Jon had known Rock since 1981, when he and Lewis began living together. Rock and Eugenia treated Jon like a son, and they considered themselves grandparents to Jon’s two children. Jon and his kids even called Eugenia by her nickname, "Nuna, " dubbed years ago by a niece who couldn’t pronounce the longer name.
"I’m sure everything’s going to be all right, " Jon assured Rock that day, "but if anything should go wrong, God forbid, I want you to know that Lewis and I will take care of Nuna."
Neither Lewis nor Jon had really expected any problems.
But when Rock died, they were suddenly faced with the reality of their promise.
How would they take care of Eugenia?
They talked about hiring a companion to live with her, to cook for her and take her to doctors’ appointments. But it would have had to be someone special. They didn’t even consider a nursing home. And they never thought of asking her to move to New York. They couldn’t imagine uprooting her from all her relatives and friends in Davidson, Cornelius and Mooresville.
At first, Lewis and Jon took turns staying with Eugenia while the other handled business in New York.

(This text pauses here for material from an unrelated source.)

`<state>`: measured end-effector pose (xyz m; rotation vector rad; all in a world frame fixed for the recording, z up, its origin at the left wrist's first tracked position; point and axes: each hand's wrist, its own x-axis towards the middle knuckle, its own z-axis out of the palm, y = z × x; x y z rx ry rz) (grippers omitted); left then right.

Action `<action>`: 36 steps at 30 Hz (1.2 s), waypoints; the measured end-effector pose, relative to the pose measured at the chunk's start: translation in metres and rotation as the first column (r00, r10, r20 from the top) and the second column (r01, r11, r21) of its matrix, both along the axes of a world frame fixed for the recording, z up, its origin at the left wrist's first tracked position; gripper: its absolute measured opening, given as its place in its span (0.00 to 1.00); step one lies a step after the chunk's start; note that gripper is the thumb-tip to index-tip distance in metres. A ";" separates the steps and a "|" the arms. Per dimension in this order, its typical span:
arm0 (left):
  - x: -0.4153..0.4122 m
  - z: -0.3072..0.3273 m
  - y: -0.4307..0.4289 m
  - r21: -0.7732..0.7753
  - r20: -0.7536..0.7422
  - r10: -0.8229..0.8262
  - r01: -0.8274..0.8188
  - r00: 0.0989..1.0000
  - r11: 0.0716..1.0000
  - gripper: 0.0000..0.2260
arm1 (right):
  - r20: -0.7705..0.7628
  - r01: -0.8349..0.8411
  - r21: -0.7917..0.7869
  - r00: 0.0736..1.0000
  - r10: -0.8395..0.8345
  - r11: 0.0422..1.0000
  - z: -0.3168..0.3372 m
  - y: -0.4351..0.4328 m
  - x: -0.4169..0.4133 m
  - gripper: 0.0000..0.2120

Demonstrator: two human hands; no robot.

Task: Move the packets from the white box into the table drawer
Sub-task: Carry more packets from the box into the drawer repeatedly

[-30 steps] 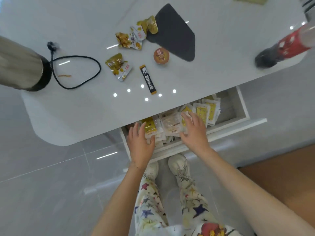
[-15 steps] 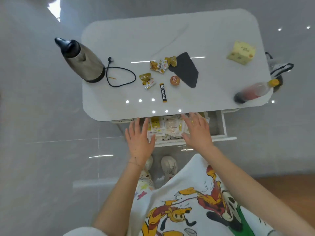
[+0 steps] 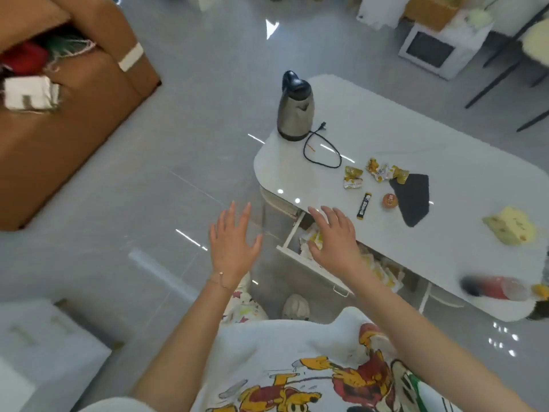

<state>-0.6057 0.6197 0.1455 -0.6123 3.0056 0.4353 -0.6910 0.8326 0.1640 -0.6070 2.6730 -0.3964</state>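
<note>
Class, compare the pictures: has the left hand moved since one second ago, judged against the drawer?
Yes. The left hand was over the drawer's front corner; now it is over the floor, clear of the drawer.

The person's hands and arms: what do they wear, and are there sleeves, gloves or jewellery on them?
Both forearms are bare, with no sleeves reaching them and no gloves. The left hand has a thin chain bracelet at its wrist. The right hand shows no bracelet or watch. Any rings are too blurred to tell. The person wears a white T-shirt with a colourful cartoon print.
</note>
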 end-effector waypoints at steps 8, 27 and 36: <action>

They made at least 15 trips in three months. When both men had to be away, Eugenia’s nephew and his wife took over.
For Lewis and Jon, the strain of being apart grew difficult.
In 19 years, they had spent fewer than 10 nights apart. Now, they never seemed to be together.
One day, they talked at least a dozen times by telephone, but Lewis called Jon in New York one last time to say goodnight.
"This just isn’t working, " Jon said. "I’m miserable."
"Me too, " Lewis agreed.
It was then that they knew. The only way to be together and to take care of Eugenia was to move to North Carolina.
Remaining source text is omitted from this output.